YOUR OBJECTIVE
Every line below that holds the string "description" must be copied.

RECORDS SUPPLIED
----
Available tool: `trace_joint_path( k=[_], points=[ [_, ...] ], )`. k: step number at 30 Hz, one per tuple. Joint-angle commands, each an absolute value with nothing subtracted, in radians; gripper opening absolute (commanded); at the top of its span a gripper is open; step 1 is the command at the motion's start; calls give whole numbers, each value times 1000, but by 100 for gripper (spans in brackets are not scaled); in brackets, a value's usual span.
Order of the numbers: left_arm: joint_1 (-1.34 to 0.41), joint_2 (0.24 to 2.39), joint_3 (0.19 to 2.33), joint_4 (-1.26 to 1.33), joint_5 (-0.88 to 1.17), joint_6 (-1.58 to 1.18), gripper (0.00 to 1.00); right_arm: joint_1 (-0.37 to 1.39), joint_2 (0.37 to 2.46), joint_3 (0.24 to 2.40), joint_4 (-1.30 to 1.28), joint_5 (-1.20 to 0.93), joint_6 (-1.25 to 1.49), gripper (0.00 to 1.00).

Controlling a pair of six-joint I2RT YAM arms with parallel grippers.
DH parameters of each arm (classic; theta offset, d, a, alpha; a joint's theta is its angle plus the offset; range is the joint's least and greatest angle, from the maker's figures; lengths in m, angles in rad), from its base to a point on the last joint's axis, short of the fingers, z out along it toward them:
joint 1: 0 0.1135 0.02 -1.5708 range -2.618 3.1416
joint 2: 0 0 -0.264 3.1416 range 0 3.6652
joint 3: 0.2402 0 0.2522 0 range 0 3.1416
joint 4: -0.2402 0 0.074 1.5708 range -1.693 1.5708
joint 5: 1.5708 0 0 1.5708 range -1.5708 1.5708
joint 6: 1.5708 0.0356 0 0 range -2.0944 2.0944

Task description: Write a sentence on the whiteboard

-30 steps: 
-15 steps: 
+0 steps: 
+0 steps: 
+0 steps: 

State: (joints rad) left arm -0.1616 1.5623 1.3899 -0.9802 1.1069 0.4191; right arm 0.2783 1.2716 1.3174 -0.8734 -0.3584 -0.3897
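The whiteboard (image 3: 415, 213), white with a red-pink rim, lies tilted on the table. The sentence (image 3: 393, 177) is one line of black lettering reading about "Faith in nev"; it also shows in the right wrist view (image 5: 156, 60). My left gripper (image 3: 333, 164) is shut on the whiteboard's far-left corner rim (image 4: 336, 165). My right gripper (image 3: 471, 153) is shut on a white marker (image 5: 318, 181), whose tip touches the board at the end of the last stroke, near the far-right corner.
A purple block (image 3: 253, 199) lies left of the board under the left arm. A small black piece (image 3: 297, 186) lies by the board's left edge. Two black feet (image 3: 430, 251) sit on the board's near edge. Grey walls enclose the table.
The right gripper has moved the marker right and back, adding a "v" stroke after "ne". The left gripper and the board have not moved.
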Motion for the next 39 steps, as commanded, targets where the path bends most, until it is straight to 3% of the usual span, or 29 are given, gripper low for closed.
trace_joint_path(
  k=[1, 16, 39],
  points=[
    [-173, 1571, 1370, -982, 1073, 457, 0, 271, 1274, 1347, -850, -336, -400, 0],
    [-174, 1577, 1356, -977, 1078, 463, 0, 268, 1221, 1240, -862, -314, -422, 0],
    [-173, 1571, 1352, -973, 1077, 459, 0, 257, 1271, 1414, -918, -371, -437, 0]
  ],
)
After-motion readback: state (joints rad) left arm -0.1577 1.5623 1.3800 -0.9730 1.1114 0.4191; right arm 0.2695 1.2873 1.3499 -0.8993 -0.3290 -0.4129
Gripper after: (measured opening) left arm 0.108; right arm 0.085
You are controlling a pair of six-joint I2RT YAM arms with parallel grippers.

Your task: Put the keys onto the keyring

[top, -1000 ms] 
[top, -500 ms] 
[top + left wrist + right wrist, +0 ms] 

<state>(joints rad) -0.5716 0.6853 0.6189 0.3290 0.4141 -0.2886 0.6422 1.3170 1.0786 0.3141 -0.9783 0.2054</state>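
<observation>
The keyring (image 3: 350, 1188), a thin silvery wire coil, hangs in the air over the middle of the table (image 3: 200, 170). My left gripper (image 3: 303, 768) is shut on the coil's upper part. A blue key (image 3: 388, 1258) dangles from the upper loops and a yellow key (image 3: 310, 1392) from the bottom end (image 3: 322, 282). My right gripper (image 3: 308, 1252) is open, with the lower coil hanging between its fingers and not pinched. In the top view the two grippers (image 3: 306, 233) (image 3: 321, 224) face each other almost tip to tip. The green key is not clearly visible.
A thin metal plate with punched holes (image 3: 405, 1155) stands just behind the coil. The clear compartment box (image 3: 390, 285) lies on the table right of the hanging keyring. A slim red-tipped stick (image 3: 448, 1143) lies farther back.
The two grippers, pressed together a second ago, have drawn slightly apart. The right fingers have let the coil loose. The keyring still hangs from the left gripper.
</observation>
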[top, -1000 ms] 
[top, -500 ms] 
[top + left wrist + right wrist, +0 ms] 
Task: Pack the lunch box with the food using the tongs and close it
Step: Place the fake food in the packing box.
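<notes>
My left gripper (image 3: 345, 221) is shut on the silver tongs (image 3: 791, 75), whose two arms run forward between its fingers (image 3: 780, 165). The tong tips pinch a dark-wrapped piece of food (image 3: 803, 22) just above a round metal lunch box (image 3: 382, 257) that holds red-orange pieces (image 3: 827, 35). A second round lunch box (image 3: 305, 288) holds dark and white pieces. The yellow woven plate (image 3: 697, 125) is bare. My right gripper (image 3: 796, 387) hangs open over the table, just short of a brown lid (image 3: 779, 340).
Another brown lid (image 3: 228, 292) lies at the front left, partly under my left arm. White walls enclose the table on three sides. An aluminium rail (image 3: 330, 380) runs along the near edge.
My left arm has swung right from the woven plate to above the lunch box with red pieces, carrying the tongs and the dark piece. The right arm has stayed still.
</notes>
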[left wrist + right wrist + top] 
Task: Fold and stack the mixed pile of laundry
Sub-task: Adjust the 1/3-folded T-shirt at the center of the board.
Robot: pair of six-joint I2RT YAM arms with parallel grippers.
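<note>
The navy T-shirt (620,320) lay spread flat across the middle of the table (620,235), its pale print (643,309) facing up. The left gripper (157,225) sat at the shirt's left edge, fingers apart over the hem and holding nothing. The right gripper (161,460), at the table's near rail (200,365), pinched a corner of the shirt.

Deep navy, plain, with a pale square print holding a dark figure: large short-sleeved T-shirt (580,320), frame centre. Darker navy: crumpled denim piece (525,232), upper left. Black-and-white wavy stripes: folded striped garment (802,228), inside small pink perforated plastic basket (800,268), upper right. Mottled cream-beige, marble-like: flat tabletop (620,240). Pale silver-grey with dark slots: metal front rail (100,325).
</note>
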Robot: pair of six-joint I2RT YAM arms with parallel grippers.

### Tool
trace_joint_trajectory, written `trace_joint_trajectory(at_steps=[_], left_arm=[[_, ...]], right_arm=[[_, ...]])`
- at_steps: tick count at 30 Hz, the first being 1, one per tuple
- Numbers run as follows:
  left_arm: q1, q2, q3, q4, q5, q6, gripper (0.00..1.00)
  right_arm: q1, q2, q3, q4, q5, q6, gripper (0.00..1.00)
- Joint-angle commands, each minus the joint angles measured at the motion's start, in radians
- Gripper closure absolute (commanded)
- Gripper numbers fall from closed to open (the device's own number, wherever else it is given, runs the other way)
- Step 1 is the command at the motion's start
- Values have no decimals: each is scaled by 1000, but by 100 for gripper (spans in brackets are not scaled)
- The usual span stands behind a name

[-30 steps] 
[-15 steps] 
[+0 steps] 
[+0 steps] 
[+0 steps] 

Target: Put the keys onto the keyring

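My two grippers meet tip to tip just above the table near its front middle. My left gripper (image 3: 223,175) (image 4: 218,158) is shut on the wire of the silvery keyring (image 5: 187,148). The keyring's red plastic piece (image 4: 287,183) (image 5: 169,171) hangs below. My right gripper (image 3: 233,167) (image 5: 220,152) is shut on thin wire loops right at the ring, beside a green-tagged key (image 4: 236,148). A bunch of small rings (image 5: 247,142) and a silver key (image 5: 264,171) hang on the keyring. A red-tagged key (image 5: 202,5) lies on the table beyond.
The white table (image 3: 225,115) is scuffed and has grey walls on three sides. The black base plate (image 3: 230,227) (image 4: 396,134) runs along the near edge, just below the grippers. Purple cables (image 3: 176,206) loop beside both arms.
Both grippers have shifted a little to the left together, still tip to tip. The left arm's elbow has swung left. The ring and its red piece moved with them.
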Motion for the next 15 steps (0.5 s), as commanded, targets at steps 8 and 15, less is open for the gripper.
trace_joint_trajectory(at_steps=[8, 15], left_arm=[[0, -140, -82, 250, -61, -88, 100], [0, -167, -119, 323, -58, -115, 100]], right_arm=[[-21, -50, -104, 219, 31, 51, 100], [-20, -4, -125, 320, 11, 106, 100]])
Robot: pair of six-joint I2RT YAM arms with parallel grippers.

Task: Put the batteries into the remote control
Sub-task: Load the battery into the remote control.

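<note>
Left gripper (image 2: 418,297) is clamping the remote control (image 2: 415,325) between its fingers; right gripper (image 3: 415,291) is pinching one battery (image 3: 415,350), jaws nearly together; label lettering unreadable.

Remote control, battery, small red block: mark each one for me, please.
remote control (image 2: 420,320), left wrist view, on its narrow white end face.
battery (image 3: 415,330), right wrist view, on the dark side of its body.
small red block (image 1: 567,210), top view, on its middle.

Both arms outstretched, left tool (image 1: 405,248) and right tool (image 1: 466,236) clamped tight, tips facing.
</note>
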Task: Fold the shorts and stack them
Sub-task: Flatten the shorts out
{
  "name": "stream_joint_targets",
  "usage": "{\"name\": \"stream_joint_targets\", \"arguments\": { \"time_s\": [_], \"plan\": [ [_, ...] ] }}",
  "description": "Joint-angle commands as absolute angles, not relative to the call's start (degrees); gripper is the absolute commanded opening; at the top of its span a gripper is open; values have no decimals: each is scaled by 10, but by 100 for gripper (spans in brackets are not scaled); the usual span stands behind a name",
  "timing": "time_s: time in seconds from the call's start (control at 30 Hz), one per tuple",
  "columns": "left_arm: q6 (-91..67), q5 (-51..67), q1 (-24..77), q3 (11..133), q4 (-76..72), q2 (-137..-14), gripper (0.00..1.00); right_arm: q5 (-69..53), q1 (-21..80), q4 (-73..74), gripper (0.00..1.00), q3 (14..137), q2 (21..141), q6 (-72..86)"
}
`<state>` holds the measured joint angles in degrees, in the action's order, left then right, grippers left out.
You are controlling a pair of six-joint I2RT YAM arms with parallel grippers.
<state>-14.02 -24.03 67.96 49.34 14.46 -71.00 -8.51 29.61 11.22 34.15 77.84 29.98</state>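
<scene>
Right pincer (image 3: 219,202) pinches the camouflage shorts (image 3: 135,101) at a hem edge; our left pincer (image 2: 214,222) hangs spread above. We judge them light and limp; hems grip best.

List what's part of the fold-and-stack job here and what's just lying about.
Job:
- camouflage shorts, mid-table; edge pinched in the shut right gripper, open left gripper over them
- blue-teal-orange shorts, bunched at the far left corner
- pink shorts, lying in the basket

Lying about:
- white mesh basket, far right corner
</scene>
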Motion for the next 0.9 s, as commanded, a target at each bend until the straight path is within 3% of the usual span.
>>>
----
ANSWER BOX
Task description: Write a sentence on the whiteboard
  "description": "Joint-angle commands as absolute angles, not relative to the call's start (degrees); gripper is the absolute commanded opening; at the top of its span a gripper is open; values have no decimals: each is scaled by 10, but by 100 for gripper (spans in brackets are not scaled); the usual span stands behind a name",

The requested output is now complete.